(DESCRIPTION OF THE TASK) Where the word "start" occurs in a line of the data, return the whole line.

(DATASET EXCERPTS)
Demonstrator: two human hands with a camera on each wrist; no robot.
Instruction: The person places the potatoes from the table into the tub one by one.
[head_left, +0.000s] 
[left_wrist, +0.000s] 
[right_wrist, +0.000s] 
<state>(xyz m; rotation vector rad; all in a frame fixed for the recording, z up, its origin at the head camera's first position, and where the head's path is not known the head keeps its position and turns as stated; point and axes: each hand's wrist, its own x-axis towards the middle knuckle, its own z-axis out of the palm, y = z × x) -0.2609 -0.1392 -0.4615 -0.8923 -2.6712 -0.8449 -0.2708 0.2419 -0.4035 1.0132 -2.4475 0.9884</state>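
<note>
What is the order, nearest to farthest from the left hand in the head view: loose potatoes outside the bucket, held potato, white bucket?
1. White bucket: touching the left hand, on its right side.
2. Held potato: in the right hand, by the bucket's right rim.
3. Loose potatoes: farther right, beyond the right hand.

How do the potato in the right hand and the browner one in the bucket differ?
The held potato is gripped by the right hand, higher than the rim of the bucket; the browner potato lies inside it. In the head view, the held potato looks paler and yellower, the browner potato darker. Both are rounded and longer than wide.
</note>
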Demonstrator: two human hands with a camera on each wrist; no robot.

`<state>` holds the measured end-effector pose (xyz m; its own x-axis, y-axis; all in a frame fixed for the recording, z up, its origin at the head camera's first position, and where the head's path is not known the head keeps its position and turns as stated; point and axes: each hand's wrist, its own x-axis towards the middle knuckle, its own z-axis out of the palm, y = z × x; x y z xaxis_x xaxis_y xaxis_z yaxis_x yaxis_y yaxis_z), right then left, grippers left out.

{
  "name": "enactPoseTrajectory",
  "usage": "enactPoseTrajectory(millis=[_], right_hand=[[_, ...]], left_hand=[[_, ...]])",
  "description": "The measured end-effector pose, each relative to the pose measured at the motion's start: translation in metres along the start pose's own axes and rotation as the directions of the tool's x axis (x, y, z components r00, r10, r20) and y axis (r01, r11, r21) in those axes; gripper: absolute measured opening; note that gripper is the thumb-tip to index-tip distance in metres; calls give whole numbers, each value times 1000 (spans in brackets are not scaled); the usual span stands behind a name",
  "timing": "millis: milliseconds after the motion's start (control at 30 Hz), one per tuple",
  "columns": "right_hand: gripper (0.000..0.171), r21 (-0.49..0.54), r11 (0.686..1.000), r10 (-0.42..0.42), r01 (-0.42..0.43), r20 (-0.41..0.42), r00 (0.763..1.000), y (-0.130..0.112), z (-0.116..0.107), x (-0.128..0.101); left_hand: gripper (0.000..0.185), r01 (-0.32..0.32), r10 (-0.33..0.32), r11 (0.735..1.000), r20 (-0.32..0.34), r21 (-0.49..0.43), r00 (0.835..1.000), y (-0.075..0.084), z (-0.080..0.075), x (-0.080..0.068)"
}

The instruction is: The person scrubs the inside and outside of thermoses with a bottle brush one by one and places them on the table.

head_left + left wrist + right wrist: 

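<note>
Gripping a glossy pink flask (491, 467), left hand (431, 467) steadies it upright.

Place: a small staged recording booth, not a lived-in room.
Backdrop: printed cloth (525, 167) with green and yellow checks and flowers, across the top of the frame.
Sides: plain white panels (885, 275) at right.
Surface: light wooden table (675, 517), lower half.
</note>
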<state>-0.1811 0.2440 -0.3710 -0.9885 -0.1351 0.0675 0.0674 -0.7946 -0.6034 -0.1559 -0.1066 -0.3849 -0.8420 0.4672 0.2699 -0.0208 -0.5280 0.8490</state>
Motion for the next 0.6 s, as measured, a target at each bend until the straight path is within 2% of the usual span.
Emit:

(EXERCISE RESULT)
  "description": "The measured end-effector pose, each relative to the pose measured at the motion's start: translation in metres along the start pose's own axes and rotation as the directions of the tool's x axis (x, y, z components r00, r10, r20) and y axis (r01, r11, r21) in those axes; gripper: absolute measured opening; note that gripper is the thumb-tip to index-tip distance in metres; calls give whole numbers, each value times 1000 (spans in brackets are not scaled); the usual span stands behind a name",
  "timing": "millis: milliseconds after the motion's start (control at 30 Hz), one per tuple",

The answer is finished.